A dark advert is distinguished from a normal advert by the fact that it is never seen by anyone except the intended recipient.

Imagine during an election campaign, a particular party advertises the message “We will ban all migration” on a billboard in one part of the country, and that same party puts the message “We will allow unrestricted migration” on a billboard in another part of the country in an attempt to attract voters from both sides of a debate. Now imagine someone from one end of the country is visiting friends in the other, they notice the mismatch and naturally the party is ridiculed by the public.

Now imagine instead of billboards, those were online ‘dark’ adverts. How would you go about determining if your neighbours or those of different demographics were seeing different adverts to you? How can you be sure you truly understand what a party stands for when the vast majority of campaign material is hidden from view.
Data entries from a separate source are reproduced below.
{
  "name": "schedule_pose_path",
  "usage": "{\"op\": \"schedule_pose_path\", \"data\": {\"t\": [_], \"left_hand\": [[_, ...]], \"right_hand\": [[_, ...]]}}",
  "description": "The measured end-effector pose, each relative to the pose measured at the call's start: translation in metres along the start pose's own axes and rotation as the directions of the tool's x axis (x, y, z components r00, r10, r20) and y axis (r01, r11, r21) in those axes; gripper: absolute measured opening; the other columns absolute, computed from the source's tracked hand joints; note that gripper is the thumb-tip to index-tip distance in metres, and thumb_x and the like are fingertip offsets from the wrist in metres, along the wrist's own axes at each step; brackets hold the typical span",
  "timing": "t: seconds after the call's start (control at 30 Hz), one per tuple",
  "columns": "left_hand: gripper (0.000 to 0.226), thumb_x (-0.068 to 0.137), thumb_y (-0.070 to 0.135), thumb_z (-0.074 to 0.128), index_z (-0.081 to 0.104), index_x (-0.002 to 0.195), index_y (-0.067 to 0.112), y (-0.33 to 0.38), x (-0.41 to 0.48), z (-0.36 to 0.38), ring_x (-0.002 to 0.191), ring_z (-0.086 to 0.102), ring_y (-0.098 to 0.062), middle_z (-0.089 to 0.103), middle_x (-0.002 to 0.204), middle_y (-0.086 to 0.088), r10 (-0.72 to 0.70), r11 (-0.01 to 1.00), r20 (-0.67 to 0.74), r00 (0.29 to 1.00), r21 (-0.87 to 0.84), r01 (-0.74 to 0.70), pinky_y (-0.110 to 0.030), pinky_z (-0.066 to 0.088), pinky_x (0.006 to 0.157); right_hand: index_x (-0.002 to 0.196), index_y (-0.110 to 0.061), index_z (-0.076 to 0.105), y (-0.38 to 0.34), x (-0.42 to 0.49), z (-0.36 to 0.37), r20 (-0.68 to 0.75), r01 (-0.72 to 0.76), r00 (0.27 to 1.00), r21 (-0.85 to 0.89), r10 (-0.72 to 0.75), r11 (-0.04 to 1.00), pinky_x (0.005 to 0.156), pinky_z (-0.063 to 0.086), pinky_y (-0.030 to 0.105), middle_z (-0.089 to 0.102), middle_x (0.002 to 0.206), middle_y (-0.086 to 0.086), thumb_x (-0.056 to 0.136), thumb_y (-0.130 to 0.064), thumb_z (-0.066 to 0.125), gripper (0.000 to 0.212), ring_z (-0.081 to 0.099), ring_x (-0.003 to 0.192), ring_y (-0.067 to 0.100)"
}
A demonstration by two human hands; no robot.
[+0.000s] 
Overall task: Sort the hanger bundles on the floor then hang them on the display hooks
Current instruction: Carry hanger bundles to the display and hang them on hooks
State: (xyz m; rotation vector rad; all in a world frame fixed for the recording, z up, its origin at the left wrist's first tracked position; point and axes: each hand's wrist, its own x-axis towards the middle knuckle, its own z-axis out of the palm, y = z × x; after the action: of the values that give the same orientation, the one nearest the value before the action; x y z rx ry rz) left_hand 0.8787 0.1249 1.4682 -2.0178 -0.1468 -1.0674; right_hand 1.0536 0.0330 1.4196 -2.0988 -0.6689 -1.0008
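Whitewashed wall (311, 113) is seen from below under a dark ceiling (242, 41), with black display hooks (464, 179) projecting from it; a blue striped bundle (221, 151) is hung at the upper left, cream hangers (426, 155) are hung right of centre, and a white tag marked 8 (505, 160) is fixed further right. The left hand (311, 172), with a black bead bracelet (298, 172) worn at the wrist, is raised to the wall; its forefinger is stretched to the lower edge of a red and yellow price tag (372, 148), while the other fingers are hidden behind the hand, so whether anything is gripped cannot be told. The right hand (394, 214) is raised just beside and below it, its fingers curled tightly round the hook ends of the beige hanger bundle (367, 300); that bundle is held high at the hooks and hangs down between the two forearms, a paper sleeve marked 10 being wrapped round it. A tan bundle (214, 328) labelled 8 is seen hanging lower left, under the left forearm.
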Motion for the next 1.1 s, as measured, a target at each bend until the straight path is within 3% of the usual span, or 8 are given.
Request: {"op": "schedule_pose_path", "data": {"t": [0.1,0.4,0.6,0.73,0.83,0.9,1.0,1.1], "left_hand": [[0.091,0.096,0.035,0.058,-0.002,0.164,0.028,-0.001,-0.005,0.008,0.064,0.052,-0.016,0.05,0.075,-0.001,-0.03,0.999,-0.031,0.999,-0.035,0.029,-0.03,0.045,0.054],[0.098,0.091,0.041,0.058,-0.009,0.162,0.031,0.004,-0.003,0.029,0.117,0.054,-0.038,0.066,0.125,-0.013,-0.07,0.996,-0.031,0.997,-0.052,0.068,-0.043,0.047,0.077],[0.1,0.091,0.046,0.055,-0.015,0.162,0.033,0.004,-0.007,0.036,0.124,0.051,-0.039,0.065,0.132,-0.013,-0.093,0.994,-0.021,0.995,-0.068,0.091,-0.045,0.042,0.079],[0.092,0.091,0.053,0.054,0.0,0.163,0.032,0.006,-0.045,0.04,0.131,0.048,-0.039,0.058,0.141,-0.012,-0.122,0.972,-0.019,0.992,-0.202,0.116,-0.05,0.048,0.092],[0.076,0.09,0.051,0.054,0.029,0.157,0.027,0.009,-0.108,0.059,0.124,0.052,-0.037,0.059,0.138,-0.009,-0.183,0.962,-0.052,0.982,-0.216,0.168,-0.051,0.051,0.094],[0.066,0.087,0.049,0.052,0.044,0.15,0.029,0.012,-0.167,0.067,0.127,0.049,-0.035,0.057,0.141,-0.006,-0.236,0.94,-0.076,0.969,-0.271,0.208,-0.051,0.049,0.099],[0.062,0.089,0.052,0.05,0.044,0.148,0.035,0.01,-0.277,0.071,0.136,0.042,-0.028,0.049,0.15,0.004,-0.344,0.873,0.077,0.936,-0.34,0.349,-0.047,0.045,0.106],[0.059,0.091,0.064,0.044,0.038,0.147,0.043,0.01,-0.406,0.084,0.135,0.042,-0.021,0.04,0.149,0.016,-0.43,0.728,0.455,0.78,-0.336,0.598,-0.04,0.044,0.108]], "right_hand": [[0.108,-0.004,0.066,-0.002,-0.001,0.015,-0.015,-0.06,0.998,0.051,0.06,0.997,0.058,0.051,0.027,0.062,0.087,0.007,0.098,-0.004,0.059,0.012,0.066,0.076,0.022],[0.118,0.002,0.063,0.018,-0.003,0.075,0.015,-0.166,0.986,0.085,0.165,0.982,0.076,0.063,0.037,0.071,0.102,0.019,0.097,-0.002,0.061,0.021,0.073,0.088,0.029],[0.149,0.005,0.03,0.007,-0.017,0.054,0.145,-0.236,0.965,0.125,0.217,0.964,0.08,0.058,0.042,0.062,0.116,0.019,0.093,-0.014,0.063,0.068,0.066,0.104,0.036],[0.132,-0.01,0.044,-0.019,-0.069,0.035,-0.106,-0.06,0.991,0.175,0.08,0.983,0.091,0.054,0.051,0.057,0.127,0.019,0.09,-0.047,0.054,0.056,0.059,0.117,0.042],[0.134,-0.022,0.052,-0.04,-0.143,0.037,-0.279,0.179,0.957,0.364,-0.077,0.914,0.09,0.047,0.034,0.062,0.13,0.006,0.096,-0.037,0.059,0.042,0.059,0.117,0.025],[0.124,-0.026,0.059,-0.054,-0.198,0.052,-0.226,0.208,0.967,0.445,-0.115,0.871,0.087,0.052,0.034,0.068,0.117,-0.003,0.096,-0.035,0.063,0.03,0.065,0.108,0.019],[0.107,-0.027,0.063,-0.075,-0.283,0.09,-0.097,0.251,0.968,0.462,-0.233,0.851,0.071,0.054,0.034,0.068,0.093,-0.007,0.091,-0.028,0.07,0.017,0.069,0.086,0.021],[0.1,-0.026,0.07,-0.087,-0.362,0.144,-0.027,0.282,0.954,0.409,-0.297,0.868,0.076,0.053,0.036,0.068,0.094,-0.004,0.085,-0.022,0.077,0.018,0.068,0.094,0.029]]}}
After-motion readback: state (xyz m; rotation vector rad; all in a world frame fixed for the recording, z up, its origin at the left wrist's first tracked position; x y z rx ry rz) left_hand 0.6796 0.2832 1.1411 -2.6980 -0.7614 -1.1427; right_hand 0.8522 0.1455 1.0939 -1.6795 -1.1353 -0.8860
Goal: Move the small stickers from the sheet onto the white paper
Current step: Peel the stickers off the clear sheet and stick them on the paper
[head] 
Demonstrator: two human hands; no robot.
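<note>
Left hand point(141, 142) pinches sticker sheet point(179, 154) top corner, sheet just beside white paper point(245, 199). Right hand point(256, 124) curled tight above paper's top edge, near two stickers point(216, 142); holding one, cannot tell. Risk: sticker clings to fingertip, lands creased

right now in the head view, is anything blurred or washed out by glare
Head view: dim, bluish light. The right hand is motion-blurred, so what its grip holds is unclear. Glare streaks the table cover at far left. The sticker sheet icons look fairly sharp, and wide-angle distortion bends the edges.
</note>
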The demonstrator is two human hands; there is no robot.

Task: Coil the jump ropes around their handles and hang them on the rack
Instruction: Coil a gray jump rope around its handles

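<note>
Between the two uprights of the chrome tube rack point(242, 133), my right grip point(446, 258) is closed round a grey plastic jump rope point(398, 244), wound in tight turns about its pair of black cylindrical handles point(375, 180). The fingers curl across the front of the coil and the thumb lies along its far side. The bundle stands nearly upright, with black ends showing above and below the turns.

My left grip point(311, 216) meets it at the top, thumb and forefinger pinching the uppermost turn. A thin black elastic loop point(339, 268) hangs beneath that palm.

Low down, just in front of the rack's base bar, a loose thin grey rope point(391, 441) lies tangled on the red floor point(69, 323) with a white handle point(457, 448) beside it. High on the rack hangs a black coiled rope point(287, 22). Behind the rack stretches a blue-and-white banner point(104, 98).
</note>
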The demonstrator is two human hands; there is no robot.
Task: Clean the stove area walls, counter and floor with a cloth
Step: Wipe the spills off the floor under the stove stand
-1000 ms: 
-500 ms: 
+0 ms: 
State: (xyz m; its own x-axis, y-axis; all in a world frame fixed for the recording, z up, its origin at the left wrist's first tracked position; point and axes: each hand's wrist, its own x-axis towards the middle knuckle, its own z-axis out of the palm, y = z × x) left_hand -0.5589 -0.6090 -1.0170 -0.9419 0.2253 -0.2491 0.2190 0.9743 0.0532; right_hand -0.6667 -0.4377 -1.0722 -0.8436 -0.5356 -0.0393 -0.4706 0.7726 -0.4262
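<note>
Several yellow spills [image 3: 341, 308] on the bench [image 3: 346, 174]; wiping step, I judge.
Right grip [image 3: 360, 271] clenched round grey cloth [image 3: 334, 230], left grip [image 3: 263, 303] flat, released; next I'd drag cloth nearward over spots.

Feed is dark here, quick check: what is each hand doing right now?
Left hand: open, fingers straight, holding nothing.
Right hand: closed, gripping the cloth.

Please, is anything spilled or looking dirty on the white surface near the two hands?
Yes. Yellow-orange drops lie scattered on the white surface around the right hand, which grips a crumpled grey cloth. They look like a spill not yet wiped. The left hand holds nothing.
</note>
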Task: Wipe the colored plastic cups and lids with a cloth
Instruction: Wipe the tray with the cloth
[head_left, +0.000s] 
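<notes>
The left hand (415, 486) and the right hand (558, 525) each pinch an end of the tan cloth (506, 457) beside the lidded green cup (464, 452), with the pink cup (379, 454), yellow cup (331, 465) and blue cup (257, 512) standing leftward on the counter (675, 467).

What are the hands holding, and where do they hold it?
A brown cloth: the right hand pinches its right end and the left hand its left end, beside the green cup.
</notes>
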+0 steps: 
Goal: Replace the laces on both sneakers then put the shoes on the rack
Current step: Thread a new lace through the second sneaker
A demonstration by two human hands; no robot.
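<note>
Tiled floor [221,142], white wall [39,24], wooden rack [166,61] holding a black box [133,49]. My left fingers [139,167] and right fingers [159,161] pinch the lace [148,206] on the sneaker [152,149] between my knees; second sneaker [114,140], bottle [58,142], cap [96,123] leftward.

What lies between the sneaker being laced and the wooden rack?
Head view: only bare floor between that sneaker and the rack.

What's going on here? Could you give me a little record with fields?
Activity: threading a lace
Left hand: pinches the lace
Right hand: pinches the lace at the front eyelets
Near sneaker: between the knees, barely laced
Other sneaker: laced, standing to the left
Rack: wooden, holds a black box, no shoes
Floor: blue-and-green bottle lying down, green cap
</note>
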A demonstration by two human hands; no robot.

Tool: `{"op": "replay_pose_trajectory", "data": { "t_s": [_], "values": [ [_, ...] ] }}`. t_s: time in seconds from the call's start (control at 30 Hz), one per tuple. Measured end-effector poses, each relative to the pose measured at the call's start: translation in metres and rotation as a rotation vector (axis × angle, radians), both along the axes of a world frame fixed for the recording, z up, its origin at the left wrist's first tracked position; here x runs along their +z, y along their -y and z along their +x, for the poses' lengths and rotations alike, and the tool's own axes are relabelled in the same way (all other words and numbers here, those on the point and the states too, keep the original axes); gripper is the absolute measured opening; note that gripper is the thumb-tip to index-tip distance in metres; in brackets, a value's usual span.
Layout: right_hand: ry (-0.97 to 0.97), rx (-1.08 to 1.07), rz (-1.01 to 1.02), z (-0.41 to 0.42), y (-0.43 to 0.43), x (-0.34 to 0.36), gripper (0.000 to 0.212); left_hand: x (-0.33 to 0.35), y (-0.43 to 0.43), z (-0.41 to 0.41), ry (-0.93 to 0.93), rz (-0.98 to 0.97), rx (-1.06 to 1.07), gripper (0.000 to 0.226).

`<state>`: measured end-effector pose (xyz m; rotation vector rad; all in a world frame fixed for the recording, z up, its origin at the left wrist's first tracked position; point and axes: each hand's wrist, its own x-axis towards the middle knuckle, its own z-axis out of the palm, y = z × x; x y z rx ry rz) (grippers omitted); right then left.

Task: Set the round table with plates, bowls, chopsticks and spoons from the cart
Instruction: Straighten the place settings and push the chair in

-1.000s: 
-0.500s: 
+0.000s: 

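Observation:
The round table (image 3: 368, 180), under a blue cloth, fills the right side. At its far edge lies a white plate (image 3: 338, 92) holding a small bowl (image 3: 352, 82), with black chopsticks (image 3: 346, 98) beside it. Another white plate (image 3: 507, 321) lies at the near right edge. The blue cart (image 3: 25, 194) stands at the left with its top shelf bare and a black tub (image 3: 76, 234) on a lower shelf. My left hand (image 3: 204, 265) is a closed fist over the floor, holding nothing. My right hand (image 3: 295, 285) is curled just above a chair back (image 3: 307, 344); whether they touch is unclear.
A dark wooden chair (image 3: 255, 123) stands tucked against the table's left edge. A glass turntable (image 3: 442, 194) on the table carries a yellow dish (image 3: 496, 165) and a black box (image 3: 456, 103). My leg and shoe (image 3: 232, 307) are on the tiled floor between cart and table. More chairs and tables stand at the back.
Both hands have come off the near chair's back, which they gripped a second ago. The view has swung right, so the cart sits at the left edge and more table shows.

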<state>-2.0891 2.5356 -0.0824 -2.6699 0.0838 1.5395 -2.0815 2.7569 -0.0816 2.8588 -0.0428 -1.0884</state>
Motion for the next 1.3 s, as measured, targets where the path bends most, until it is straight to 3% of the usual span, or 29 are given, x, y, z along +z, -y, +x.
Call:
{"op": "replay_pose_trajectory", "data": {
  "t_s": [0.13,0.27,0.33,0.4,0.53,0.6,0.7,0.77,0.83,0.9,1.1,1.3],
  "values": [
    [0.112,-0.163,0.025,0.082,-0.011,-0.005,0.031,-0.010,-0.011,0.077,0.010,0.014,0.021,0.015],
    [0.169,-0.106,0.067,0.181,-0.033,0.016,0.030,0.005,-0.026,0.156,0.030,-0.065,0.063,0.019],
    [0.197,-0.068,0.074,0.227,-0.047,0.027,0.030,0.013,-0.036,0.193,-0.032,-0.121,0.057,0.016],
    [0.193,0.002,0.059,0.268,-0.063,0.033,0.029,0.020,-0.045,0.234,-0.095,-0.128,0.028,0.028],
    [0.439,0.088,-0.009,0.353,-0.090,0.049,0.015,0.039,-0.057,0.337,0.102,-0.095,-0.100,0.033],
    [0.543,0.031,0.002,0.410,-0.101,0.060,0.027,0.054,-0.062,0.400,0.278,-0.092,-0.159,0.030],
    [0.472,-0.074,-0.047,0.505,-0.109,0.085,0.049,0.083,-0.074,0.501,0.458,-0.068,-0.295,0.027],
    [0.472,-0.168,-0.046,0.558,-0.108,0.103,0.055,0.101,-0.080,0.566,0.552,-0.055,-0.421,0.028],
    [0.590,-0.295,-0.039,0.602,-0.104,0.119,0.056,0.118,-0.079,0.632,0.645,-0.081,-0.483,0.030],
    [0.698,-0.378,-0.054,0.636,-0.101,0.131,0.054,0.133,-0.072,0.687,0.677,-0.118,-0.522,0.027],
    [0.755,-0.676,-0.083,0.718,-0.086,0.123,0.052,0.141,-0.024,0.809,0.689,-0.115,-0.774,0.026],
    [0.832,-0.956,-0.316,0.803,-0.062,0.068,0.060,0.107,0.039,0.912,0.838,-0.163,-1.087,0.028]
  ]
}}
The true solution is for Facebook and other advertising platforms to publish data on how campaigns use advertising. Unfortunately this is unlikely to happen anytime soon, and in its absence Who Targets Me is crowdsourcing a repository of political advertising.

Microtargeting

As long as there have been elections, campaigns have segmented their audiences in an attempt to tailor popular messages to the right group.

Microtargeting refers to the extreme form of this segmentation, often driven by mining audience data and combining multiple datasets for the use of predictive analysis. This data is used to drive direct mail, phone calls, home visits, television, radio, web and social media advertising, dark advertising, email, text messaging, etc… with content tailored to resonate with that particular group’s unique information or demographic.

Asking our volunteers to anonymously provide Who Targets Me with their basic demographics helps us understand the groups campaigns use to target.

Big Data

As computing resources become cheaper, datasets previously unusable because of their size become feasible as potential sources for datamining for the use of microtargeting.

Big Data refers to the ability to extract meaning from complex datasets, generally for use in predictive analysis and within politics for informing election campaigns.

The boundaries of which data can be meaningfully processed and used in elections are constantly being pushed. The advent of artificial intelligence and natural language processing among other technologies, combined with the sheer volume of personal data available on social media is inspiring a host of creative analytics firms to look at whether advertising can be reliably tailored to a person’s psychometric profile. There’s no limit to the personal attributes we could see advertising tailored for in the future.